--- Provided information ---

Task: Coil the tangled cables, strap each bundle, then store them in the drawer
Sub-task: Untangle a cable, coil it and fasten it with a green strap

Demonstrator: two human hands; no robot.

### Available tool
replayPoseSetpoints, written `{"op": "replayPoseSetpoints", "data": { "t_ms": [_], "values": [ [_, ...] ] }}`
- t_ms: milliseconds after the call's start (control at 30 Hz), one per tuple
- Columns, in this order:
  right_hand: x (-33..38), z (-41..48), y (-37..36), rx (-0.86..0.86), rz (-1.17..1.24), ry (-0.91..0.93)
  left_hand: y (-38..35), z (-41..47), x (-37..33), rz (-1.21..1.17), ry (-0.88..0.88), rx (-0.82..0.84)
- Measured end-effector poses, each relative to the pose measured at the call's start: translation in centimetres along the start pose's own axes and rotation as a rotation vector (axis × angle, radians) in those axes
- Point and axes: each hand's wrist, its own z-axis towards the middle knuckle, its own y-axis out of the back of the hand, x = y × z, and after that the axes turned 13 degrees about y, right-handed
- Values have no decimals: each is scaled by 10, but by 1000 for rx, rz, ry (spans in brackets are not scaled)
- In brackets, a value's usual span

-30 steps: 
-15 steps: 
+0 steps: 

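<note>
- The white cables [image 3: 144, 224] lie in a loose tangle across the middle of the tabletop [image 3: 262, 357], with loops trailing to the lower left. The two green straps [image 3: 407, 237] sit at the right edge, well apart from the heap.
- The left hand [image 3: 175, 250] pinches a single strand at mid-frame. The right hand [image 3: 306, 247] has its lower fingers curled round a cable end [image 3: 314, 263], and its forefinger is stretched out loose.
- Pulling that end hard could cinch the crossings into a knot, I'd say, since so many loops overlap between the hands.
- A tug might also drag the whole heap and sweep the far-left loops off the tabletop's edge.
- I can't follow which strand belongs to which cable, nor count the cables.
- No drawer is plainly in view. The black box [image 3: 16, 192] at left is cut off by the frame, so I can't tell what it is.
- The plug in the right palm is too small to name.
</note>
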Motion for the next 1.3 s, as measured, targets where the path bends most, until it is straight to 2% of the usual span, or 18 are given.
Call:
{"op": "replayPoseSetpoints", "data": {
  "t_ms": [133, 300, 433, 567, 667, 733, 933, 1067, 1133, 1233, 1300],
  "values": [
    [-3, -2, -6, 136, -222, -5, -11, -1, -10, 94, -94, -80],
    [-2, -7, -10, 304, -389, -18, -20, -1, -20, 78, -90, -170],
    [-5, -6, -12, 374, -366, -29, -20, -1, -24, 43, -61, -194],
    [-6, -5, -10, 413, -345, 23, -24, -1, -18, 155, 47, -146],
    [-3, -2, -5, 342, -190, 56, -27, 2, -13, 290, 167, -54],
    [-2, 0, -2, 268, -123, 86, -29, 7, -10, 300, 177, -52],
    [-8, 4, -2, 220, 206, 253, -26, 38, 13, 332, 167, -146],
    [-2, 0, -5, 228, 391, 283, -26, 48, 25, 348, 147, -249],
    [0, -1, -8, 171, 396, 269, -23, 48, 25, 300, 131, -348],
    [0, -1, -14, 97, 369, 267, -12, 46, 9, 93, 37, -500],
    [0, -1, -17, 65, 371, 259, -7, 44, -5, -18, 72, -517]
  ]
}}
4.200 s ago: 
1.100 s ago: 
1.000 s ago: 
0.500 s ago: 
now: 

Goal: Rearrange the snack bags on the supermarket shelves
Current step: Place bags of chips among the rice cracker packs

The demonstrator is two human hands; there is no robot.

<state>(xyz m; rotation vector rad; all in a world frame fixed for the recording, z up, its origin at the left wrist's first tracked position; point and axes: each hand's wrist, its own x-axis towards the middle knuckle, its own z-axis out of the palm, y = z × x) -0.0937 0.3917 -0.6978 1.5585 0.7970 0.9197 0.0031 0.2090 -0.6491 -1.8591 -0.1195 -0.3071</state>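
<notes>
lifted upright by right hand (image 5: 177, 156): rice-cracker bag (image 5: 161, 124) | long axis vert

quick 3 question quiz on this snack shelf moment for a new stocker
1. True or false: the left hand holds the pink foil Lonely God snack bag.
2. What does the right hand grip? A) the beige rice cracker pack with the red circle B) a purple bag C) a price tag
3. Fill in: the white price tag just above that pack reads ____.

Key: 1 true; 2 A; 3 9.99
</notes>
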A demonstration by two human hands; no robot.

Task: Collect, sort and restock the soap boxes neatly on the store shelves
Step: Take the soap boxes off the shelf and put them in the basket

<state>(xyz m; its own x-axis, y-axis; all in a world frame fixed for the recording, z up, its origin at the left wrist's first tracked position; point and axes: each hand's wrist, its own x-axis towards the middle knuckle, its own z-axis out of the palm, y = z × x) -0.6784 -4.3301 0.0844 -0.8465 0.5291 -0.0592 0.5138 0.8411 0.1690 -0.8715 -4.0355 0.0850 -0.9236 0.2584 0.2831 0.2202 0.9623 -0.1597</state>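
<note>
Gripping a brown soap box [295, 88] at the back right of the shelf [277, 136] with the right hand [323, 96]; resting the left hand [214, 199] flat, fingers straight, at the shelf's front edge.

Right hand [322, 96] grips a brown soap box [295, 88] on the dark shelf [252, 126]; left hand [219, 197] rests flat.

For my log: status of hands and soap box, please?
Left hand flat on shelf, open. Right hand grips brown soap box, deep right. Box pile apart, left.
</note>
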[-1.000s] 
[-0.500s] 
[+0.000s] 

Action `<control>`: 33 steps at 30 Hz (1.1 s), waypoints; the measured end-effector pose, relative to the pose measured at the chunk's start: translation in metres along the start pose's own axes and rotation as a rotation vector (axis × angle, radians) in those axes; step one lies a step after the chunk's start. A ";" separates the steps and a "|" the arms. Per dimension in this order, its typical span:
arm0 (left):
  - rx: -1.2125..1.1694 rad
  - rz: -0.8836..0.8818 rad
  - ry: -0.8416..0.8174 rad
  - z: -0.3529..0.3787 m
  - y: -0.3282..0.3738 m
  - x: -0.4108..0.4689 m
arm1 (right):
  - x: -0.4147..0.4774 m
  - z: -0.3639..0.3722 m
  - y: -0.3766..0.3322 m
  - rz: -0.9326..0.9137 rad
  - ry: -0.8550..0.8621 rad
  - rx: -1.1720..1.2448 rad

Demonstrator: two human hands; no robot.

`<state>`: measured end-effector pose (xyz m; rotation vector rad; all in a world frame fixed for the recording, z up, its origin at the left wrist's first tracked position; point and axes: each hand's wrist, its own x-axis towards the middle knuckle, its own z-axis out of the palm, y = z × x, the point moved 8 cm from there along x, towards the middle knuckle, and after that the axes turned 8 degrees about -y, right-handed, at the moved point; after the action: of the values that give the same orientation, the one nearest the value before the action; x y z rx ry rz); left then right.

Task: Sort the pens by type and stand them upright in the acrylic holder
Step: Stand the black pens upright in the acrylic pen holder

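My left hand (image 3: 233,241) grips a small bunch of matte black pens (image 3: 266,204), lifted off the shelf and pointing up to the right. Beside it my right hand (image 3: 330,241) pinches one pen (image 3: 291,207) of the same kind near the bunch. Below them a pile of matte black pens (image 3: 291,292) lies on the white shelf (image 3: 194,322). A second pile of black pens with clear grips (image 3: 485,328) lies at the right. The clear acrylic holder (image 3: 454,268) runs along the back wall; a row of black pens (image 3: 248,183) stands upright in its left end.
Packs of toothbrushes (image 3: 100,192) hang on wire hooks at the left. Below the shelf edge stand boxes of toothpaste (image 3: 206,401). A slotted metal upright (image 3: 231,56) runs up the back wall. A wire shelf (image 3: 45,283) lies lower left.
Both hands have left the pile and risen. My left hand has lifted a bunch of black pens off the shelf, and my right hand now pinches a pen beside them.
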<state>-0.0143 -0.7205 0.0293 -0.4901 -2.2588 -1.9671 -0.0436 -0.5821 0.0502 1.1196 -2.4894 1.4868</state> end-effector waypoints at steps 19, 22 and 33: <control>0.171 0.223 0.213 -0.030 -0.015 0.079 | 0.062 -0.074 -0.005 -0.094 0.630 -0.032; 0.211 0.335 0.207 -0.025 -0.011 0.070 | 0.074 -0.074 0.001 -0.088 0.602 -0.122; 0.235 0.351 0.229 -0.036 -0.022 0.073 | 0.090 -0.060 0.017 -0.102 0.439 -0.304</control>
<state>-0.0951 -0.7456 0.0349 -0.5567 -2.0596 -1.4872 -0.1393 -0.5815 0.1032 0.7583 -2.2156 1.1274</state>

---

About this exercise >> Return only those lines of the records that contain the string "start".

Response area >>
- t_ms: milliseconds after the call's start (control at 30 Hz), one per tuple
- Measured end-effector poses, each relative to the pose measured at the call's start: translation in centimetres along the start pose's own axes and rotation as a rotation vector (axis × angle, radians) in those axes
Action `<control>`: 33 steps at 30 Hz (1.1 s), waypoints; the measured end-effector pose, relative to the pose measured at the chunk's start: translation in metres along the start pose's own axes and rotation as a rotation vector (axis × angle, radians) in those axes; step one lies a step after the chunk's start. A ";" separates the steps and a "|" the arms. Per dimension in this order, its typical span:

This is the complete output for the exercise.